By Rasul Bakhsh Rais
If all or most of the Iranian gas is used for the power sector, as stated by the government, then our energy mix will remain lopsidedly dependent on imported fuel
After more than a decade of negotiations and many ups and downs, Iran and Pakistan signed the framework on the Iran-Pakistan peace pipeline during President Asif Ali Zardaris visit to Tehran, pushing the much-delayed project a notch forward.
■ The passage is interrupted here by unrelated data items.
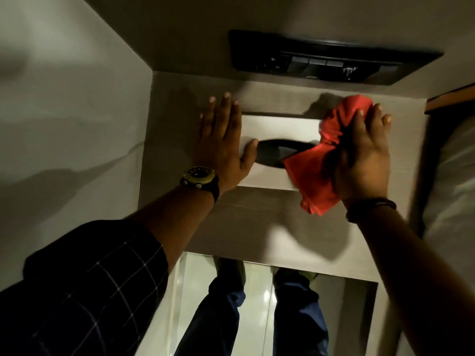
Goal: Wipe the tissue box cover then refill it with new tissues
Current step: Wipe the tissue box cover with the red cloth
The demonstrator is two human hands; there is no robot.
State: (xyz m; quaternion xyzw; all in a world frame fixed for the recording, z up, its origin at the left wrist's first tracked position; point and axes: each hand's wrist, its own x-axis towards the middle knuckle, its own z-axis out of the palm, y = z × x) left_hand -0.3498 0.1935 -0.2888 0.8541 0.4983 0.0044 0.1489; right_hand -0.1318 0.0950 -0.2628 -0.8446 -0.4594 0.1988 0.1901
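Observation:
A brushed-metal tissue box cover (pixel 280 128) with a dark oval slot (pixel 276 151) is set flush in a grey wood-grain top (pixel 246 219). No tissue shows in the slot. My left hand (pixel 223 142) lies flat on the cover's left end, fingers spread, thumb at the slot's edge. My right hand (pixel 365 155) presses a red cloth (pixel 316 173) against the cover's right end. The cloth hides that end and part of the slot.
A black switch panel (pixel 331 60) with buttons sits on the wall behind the top. A plain wall (pixel 64 124) closes the left side. White fabric (pixel 452 191) lies at the right. Below the top's front edge are my legs and a glossy tiled floor (pixel 257 317).

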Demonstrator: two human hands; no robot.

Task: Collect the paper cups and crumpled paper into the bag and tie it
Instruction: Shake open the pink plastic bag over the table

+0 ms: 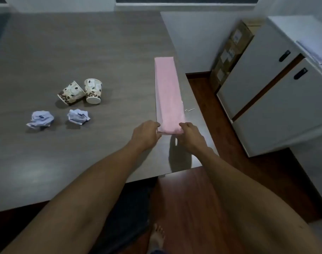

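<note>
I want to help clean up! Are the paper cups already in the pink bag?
No, both patterned paper cups sit on the grey table, left of the flat folded pink plastic bag.

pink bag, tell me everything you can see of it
The pink bag is a long, narrow strip, still folded flat, of what looks like thin, smooth plastic with a paler border along its left side. It lies on the grey table near the right edge, running away from the person. The left hand and right hand pinch its near end, one at each corner. Nothing is inside it; the cups and paper lie apart, to its left.
</note>
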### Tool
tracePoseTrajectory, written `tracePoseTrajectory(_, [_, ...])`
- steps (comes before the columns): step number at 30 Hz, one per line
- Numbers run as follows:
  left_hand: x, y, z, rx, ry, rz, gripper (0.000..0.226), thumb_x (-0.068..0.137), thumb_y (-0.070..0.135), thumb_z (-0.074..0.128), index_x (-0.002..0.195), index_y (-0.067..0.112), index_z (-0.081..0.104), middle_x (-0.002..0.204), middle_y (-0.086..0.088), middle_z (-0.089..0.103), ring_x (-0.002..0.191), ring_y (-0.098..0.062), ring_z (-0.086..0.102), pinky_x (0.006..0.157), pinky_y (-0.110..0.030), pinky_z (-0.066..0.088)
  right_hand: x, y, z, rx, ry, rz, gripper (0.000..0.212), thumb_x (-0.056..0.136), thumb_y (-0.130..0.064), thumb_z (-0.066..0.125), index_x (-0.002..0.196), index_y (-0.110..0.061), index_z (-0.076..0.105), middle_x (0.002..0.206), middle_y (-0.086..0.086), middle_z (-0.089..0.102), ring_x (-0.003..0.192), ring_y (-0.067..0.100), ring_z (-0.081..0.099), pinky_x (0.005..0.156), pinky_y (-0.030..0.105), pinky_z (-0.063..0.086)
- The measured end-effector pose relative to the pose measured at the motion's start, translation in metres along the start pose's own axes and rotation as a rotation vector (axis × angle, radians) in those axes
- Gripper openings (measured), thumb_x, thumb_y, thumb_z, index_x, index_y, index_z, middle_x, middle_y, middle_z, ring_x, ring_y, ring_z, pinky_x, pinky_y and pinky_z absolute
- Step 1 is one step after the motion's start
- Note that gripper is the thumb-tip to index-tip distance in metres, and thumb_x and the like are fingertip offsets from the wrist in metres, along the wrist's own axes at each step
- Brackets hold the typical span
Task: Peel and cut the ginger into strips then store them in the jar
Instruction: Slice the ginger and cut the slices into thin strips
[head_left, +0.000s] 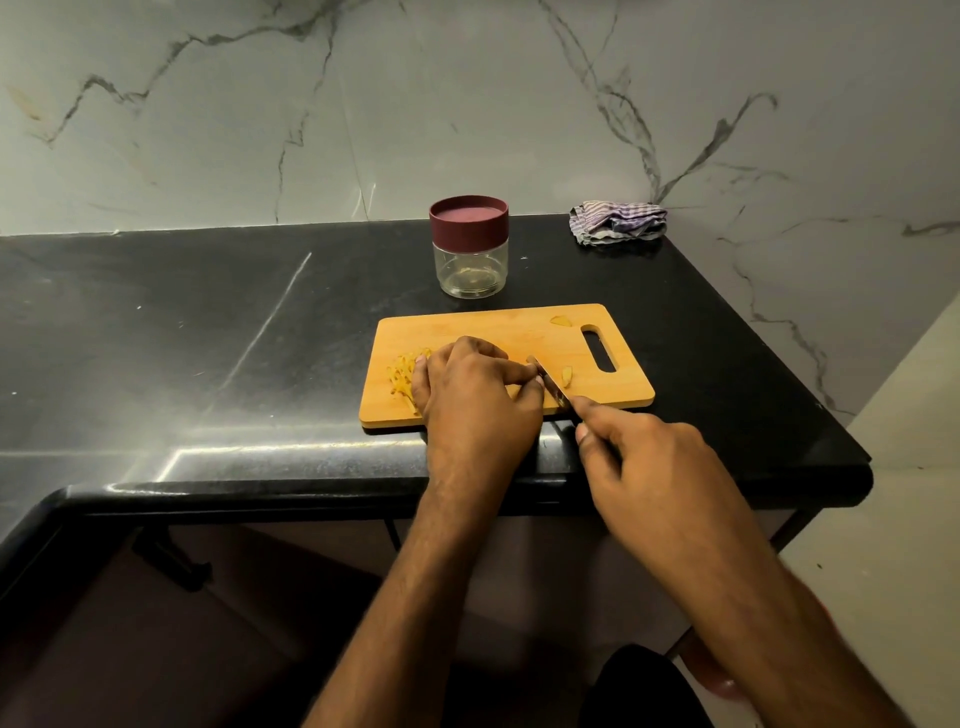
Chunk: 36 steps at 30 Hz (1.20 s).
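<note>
Your right hand (631, 441) grips the knife (551, 385); your left hand (470, 387) fingers curl beside its blade (holding what, I cannot tell).

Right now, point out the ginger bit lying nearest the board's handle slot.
The lone slice at the board's far edge, just left of the slot.

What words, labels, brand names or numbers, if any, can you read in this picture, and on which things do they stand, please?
None: no readable text shows anywhere.
The jar and its lid: no label in view.
The cutting board: plain wood, no mark.
The knife: blade too small and blurred to show any stamp.
The cloth: stripes only.
</note>
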<state>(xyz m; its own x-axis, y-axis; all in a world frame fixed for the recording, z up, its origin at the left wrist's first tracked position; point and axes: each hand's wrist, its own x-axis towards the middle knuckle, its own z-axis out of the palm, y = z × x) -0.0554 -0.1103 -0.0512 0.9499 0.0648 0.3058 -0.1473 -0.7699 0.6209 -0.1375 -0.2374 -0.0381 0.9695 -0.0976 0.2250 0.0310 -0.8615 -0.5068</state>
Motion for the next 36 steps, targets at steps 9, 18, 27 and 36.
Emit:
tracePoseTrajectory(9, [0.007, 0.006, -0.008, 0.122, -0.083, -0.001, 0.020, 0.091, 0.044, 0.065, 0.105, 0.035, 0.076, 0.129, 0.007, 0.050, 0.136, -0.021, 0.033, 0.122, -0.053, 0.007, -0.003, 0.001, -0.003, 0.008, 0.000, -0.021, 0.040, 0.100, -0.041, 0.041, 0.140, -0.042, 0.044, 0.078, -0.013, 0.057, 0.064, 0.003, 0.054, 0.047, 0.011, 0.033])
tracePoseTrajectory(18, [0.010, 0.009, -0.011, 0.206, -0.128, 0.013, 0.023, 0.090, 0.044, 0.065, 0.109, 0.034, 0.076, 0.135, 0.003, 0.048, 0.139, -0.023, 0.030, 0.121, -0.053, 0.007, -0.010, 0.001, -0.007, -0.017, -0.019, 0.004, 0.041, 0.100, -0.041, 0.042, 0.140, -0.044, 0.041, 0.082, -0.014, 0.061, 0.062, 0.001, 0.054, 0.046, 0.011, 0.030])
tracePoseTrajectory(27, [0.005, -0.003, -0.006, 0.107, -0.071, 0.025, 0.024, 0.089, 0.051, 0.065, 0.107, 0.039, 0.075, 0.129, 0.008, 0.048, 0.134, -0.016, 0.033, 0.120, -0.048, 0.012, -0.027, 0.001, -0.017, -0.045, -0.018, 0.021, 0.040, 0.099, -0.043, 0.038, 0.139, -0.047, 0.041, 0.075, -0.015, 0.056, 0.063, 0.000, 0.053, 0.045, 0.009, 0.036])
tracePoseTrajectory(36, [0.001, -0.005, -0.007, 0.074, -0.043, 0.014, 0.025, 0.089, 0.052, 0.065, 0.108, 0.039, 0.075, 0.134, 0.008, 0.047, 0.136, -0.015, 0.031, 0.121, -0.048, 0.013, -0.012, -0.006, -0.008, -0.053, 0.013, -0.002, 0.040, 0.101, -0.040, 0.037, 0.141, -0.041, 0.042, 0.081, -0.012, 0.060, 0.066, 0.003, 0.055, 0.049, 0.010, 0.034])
The gas pipeline project makes economic sense: Iran has surplus gas to sell and Pakistan needs gas.
But situations, particularly in the extended Southwest Asian region, dont always follow economic logic; instead, they are determined by politics, strategic interests, rivalries and conflicting views, particularly about Afghanistan.
Since the pipeline project presently concerns Iran and Pakistan, it would be better to comment on the nature of Pak-Iran ties and whether or not moving forward with pipeline will also move forward the somewhat troubled relationship between the two states. The answer lies in how we read the nature of this relationship and how it is likely to develop in the context of the larger context of power between a variety of players Iran, Afghanistan, Pakistan, India and the United States.
The smiles and tight embraces of diplomats and political leaders of Iran and Pakistan dont tell much about the hidden tensions, mistrust and cloak-and-dagger behaviour between the two countries. All the talk about common cultural and civilisational roots doesnt carry much weight for territorialised nation states, which have their own interests.
It is the conflict or congruence of these interests that can either cause rifts between states or bring them closer together. And in todays world, specific issues drive relations between states like Iran and Pakistan, and within the context of the larger strategic vision of each country.
We are not sure if the strategic visions or regional and outside powers and the games they play create any groundswell for comprehensive partnerships beyond certain specific issues. The strategic partnership between Iran and Pakistan was shaped by the dynamics of the Cold War, and American dominance in Iran ended three decades ago with the Iranian clergys capture of the state.
The Iranian clergymen, like their counterparts in Pakistan, have a worldview, a strategic map and a policy framework to order Irans regional and global relationships. In their bipolar view of the East (Muslim countries) and the West, Pakistan has been on the other side of their policy and ideological fence. It has not been easy for Pakistan to win real friendship of the post-Shah Iranian leadership.
We dont think Pakistans pragmatic tilt toward the West, more specifically the United States, was or could be a major roadblock in the way of closer relations between Tehran and Islamabad. What causes these hidden tensions, then, are conflicting interests in Afghanistan and horizontal partnerships between feuding Afghan social groups and regional states like Pakistan and Iran. This rivalry has fuelled the fire between the Taliban and the Northern Alliance, causing tremendous harm to Afghan society at large.
Conflicting visions of Iran and Pakistan have not changed in the structural sense, but there appears to be a growing agreement on three specific issues that may perhaps help to transform this relationship: the war on terror; the stability and reconstruction of Afghanistan; and energy trade.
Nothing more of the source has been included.